Avec le rapport que nous avons remis au ministre, dont l'essentiel des propositions seront mises en oeuvre à la rentrée 2022, nous changeons de paradigme. Les premiers travaux sur l'égalité entre filles et garçons datent d'une quarantaine d'années : en 1984, Jean-Pierre Chevènement et Yvette Roudy amorcent les premières réflexions sur la place des filles et des femmes dans les filières scientifiques. À l'époque, l'approche est centrée sur l'orientation, considérée comme une cause, plutôt qu'une conséquence. Nous changeons cela et, à cette fin, agissons sur deux niveaux.
Le premier niveau se situe dans la classe. Le rapport maître-élève est tel que le geste professionnel d'un enseignant a une influence sur la représentation des filles, sur leur confiance en elles-mêmes et leurs choix futurs. Le premier changement de paradigme consiste à faire prendre conscience aux enseignants de leur influence sur les représentations, les stéréotypes, et, par conséquent, sur les projections de parcours. Notre rapport identifie un certain nombre de travaux scientifiques qui montrent combien on peut modifier le rapport aux mathématiques et aux sciences des filles à partir de la manière dont elles sont interpellées et stimulées dans la classe.
Le deuxième niveau se situe dans les établissements, qui doivent avoir des objectifs clairs. Nous nous sommes posé la question des quotas, à l'image des quotas de boursiers dans les classes préparatoires. Finalement, le ministre a retenu l'idée qu'entre 2022 et 2025, chaque enseignement de spécialité de lycée, chaque filière technologique et chaque filière sélective post-bac devrait avoir au moins 30 % de mixité, ce qui va dans les deux sens, les garçons étant très peu présents dans les lettres et les humanités.
Au-delà du changement de paradigme, la Présidente Billon a annoncé des chiffres qui montrent un effondrement de la part des filles dans les filières scientifiques et mathématiques. À ce sujet, trois remarques.
D'abord, il ne faut pas comparer ce qui n'est plus comparable. Nous étions auparavant dans une logique de série : les séries A, B, C, D depuis 1965 puis L, ES, S à partir de 1994. La série est un menu complet. En 2018, plus d'un élève sur deux allait en série S. En vingt ans, le lycée a progressivement dérivé vers la série S, considérée comme une série d'excellence mais dont seulement 52 % des élèves se dirigeaient ensuite vers les filières scientifiques, avec des proportions à peu près symétriques s'agissant des filles. La nouvelle logique du lycée n'est pas une logique de menu mais une logique de choix à la carte. Ce choix à la carte part d'un principe pédagogique extrêmement simple, celui de la motivation des élèves lorsqu'on les invite à choisir une spécialité. Depuis le mois de janvier, il y a eu quelques polémiques autour des mathématiques. Je m'étonne un peu que certains mathématiciens comparent des choses qui ne sont pas totalement comparables. On ne peut comprendre le choix des filles et des garçons au lycée qu'en fonction de cette logique de choix, en fonction de leur appétence, et non à partir de la logique antérieure des séries.

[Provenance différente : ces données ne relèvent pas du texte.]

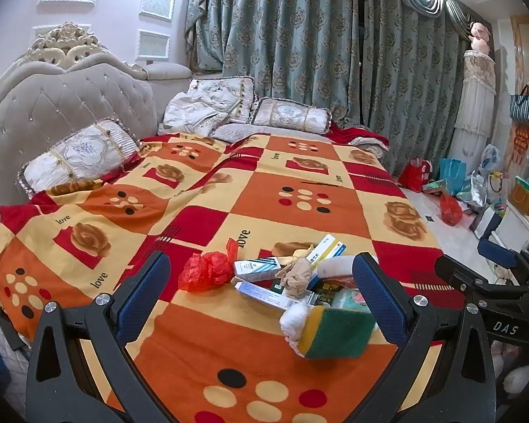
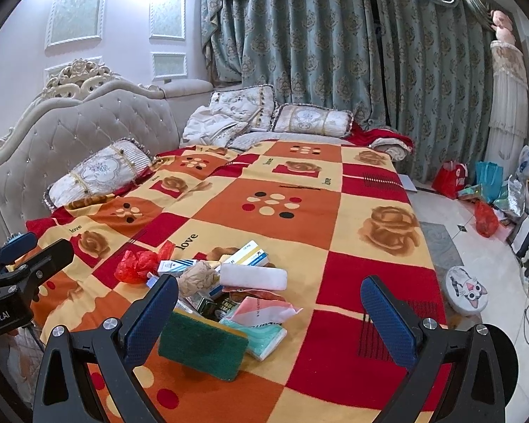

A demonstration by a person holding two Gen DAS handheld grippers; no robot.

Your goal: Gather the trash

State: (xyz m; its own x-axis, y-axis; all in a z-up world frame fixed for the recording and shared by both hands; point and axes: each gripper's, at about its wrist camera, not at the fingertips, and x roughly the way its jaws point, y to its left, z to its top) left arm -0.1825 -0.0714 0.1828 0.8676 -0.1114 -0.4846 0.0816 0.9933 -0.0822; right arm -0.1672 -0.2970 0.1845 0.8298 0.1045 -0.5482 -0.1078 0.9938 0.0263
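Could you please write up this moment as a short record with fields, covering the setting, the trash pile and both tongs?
setting: bed with a checked bedspread
trash pile: near the foot of the bed
items: green sponge, red plastic bag, white foam block, small boxes, crumpled brown paper
left tongs: open, empty, above the pile
right tongs: open, empty, above the pile
collected: nothing held yet

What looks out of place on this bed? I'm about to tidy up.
A heap of litter on the patterned bedspread: a green-and-yellow scouring sponge, a crumpled red plastic bag, small medicine cartons, a white foam block.
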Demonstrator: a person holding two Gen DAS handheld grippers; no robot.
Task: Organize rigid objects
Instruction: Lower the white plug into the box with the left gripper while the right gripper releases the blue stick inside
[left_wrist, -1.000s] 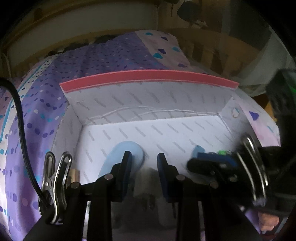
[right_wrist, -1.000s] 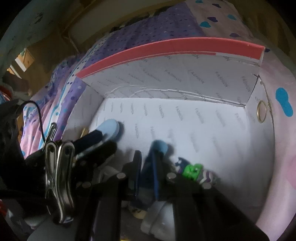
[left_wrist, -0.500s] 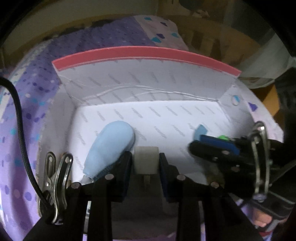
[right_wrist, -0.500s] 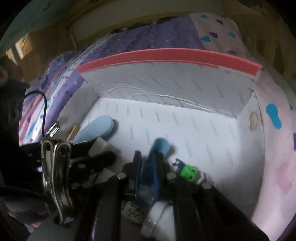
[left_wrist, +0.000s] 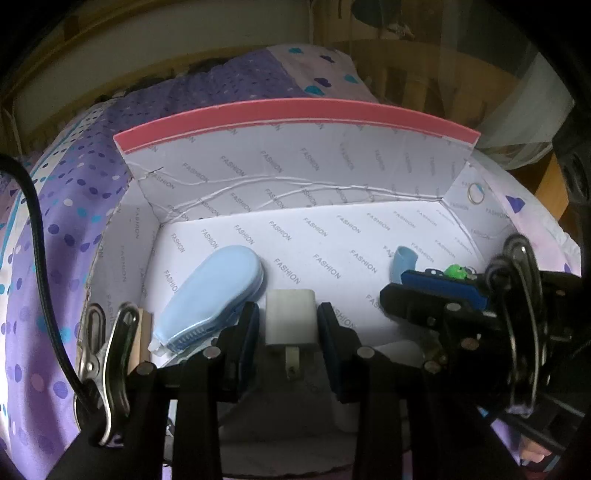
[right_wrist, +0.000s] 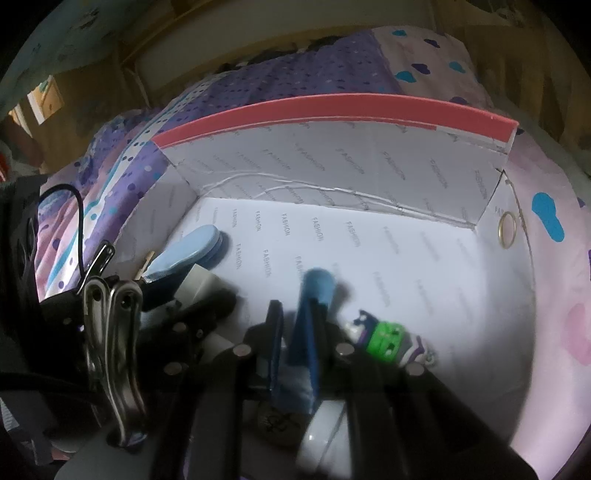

Ma deuxième remarque porte sur la situation effective des filles dans le cadre du nouveau lycée. Certes, il y a potentiellement moins de filles dans les matières scientifiques, mais que deviennent, un an après, celles qui ont choisi mathématiques, physique, chimie, Sciences et vie de la terre (SVT), Numérique et sciences informatiques (NSI) ou Sciences de l'ingénieur (SI) ? Nous devons faire preuve de prudence méthodologique. La réforme n'a qu'un an, le contexte du Covid est présent, nous manquons de recul. Mais d'ores et déjà nous constatons un frémissement au niveau des quatre classes préparatoires aux grandes écoles (CPGE) scientifiques : un peu plus de filles les ont choisies. En l'état actuel, il est vrai qu'il y a moins de filles dans les parcours scientifiques, et particulièrement les plus mathématisés, mais il y a plus de filles qui s'orientent vers les sciences et les mathématiques après le bac.
Enfin, il importe que nous ne travaillions pas seulement sur l'aspect orientation, mais également sur les actions à mener dans les lycées, collèges et écoles. L'Éducation nationale a sa part de responsabilité dans la situation et ne peut s'en exonérer. Nous devons corriger ou atténuer certains effets de la réforme. Cette correction relève aussi de choix de société. Ce qui est sûr, c'est qu'à travers notre rapport, le ministre Blanquer prend une vraie orientation politique. C'est un travail de longue haleine qui nécessite une grande détermination.